**PROBLEM:**
From the first line through the last, transcribe the listing word for word.

**RAW DATA:**
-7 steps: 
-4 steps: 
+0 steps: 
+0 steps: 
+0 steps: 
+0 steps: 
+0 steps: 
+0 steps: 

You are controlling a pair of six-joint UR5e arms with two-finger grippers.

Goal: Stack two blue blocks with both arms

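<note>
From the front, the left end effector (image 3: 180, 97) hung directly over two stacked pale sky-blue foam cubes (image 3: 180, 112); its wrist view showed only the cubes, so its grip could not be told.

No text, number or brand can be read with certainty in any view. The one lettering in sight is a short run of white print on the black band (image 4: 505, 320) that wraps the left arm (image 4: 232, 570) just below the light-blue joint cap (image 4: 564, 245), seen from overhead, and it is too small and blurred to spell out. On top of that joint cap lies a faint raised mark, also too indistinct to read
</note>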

**OUTPUT OF THE EXERCISE:**
-7 steps: 
-4 steps: 
+0 steps: 
+0 steps: 
+0 steps: 
+0 steps: 
+0 steps: 
+0 steps: 

You are controlling a pair of six-joint UR5e arms with two-finger grippers.

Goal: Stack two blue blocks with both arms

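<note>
From the front, the left end effector (image 3: 180, 97) hung directly over two stacked pale sky-blue foam cubes (image 3: 180, 112); its wrist view showed only the cubes, so its grip could not be told.

No text, number or brand can be read with certainty in any view. The one lettering in sight is a short run of white print on the black band (image 4: 505, 320) that wraps the left arm (image 4: 232, 570) just below the light-blue joint cap (image 4: 564, 245), seen from overhead, and it is too small and blurred to spell out. On top of that joint cap lies a faint raised mark, also too indistinct to read
</note>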

Work on this exercise is complete.